** WORK INSTRUCTION **
Report back every line below that carries the word "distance".

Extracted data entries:
──────
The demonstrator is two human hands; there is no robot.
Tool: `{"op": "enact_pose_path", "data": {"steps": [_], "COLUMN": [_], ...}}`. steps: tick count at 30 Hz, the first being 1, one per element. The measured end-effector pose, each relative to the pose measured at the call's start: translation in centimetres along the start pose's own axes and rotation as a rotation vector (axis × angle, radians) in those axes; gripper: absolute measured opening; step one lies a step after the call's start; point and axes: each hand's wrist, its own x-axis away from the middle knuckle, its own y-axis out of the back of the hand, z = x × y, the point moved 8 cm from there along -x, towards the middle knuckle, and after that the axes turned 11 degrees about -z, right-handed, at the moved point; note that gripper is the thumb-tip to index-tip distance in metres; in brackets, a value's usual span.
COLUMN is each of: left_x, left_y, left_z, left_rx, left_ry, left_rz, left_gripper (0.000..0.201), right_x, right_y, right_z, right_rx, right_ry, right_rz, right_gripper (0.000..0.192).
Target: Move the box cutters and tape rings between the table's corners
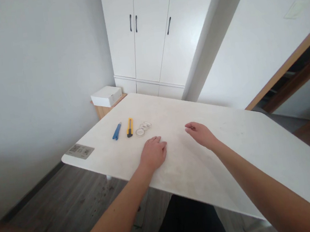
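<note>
My left hand (154, 153) lies palm down on the white table (179, 177), its fingers stretched out and nothing held in it. Just beyond its fingertips are several small clear rings that look like rolls of tape (140, 132), partly overlapping in a row. To their left lies a yellow utility knife (129, 127) with a dark end. Farther left is a blue tool (116, 131) with a pale tip, its exact kind unclear. My right hand (200, 134) is over the middle of the table, fingers loosely bent, a gap between thumb and forefinger; I see nothing in it.
A grey printed label (79, 151) is stuck at the table's left corner. Behind that side, a white box (106, 96) rests on a small wooden stand (102, 111). White cabinets (150, 30) with black handles stand past the far edge. A wood-framed opening (288, 73) is at right.
</note>
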Motion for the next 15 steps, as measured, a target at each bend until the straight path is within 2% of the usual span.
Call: {"op": "enact_pose_path", "data": {"steps": [4,7,11,15], "left_x": [-0.1,-0.1,-0.2,-0.2], "left_y": [0.1,0.2,-0.2,-0.4], "left_z": [-0.2,-0.2,0.2,0.7], "left_rx": [-0.027,-0.042,-0.044,-0.053], "left_ry": [-0.02,-0.029,-0.021,-0.007], "left_rz": [0.0,-0.001,0.018,0.045], "left_gripper": [0.032,0.035,0.041,0.046], "right_x": [4.9,8.2,11.9,14.5], "right_y": [3.5,6.0,7.9,7.8], "right_z": [-9.2,-13.8,-17.0,-17.7], "right_rx": [0.074,0.181,0.305,0.36], "right_ry": [-0.021,0.002,0.065,0.099], "right_rz": [-0.025,-0.021,-0.01,-0.002], "right_gripper": [0.042,0.052,0.064,0.07]}}
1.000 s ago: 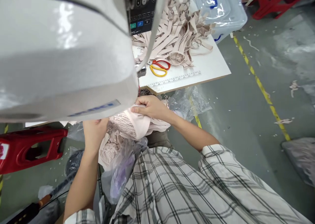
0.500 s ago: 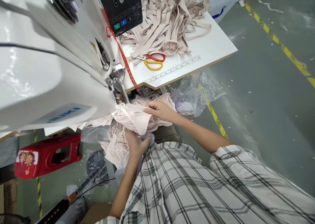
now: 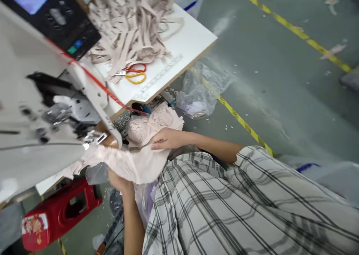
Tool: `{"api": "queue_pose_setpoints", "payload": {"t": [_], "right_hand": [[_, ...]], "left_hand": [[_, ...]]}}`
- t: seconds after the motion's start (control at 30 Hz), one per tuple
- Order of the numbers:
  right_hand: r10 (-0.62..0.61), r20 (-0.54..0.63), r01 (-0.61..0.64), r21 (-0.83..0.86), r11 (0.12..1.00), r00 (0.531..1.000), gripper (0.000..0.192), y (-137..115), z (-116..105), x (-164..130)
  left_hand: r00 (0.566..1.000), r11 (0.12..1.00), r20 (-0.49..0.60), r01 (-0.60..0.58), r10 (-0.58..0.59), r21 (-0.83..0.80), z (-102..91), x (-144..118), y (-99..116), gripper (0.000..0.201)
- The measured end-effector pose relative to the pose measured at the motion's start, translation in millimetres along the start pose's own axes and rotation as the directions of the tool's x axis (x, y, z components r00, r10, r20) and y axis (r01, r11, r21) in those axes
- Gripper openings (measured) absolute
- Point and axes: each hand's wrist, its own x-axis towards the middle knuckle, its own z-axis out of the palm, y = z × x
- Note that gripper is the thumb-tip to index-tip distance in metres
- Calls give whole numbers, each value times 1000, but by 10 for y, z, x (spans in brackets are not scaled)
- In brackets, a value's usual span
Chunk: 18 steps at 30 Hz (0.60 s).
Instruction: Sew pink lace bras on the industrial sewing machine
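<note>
A pale pink bra (image 3: 137, 161) with lace cups lies across both hands, one end running to the presser foot (image 3: 98, 137) of the white sewing machine (image 3: 36, 116). My right hand (image 3: 169, 138) is closed, pinching the bra's fabric between thumb and fingers. Below the fabric's near edge is my left hand (image 3: 120, 182), touching it from underneath; its fingers are hidden by the cloth and blurred. Two moulded lace cups (image 3: 153, 120) show beyond my right hand, beside the table edge.
Red-and-yellow scissors (image 3: 136, 73), a clear ruler (image 3: 159, 77) and heaped beige straps (image 3: 134, 27) lie on the white table (image 3: 193, 34). A red strap (image 3: 103, 86) hangs from the control panel (image 3: 58, 19). A red stool (image 3: 58, 217) and plastic bag (image 3: 202, 94) are on the floor.
The view has shifted and turned, and blurs. My hands have spread farther apart, with the bra drawn out between them. The lace cups now show face up beyond my right hand.
</note>
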Motion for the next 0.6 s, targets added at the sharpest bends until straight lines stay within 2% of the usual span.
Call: {"api": "queue_pose_setpoints", "payload": {"t": [0.03, 0.07, 0.1, 0.13, 0.17, 0.23, 0.27, 0.3, 0.33, 0.43, 0.47, 0.6], "right_hand": [[9, -1, -9, -17, 1000, 1000, 37, 80, -82, -132], [38, -55, -40, -32, 999, 998, 37, 183, -173, -265], [83, -164, -91, -41, 995, 983, 38, 309, -270, -390], [135, -308, -155, -42, 987, 942, 39, 456, -370, -498], [190, -461, -231, -35, 972, 867, 40, 619, -470, -582], [281, -682, -375, 11, 927, 675, 41, 963, -655, -656], [316, -728, -423, 40, 905, 608, 41, 1125, -731, -648], [348, -734, -451, 64, 890, 583, 42, 1270, -793, -618], [372, -714, -459, 80, 885, 593, 43, 1393, -839, -573], [390, -606, -423, 96, 901, 693, 45, 1606, -896, -426], [383, -586, -408, 97, 908, 714, 47, 1633, -900, -390], [325, -582, -372, 41, 927, 746, 57, 1659, -943, -319]], "left_hand": [[997, 1000, -81, -5, 7, 25, -57, 47, -13, 45], [987, 998, -159, -28, 36, 50, -71, 88, -2, 48], [971, 994, -218, -80, 95, 76, -40, 117, 29, 50], [957, 982, -230, -159, 179, 101, 34, 134, 73, 51], [940, 959, -198, -257, 276, 120, 141, 139, 124, 51], [891, 887, -47, -444, 452, 124, 408, 125, 226, 50], [863, 856, 33, -505, 505, 110, 539, 111, 265, 51], [844, 839, 90, -535, 528, 98, 654, 95, 294, 53], [834, 830, 125, -550, 538, 92, 746, 77, 311, 55], [832, 828, 130, -553, 540, 98, 873, 18, 311, 57], [831, 827, 134, -554, 540, 100, 879, 0, 304, 58], [811, 803, 165, -582, 561, 127, 874, -46, 312, 62]]}}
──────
** SOLUTION TO THIS PROBLEM **
Tool: `{"op": "enact_pose_path", "data": {"steps": [_], "COLUMN": [_], ...}}`. steps: tick count at 30 Hz, the first being 1, one per element. The measured end-effector pose, each relative to the pose measured at the call's start: translation in centimetres along the start pose's own axes and rotation as a rotation vector (axis × angle, radians) in those axes; gripper: absolute measured opening; step one lies a step after the call's start; point and axes: each hand's wrist, its own x-axis away from the middle knuckle, its own y-axis out of the back of the hand, z = x × y, the point moved 8 cm from there along -x, towards the middle knuckle, and after that the axes turned 11 degrees about -z, right-handed, at the moved point; note that gripper is the thumb-tip to index-tip distance in metres; in brackets, a value's usual span.
- Note that gripper is the thumb-tip to index-tip distance in metres

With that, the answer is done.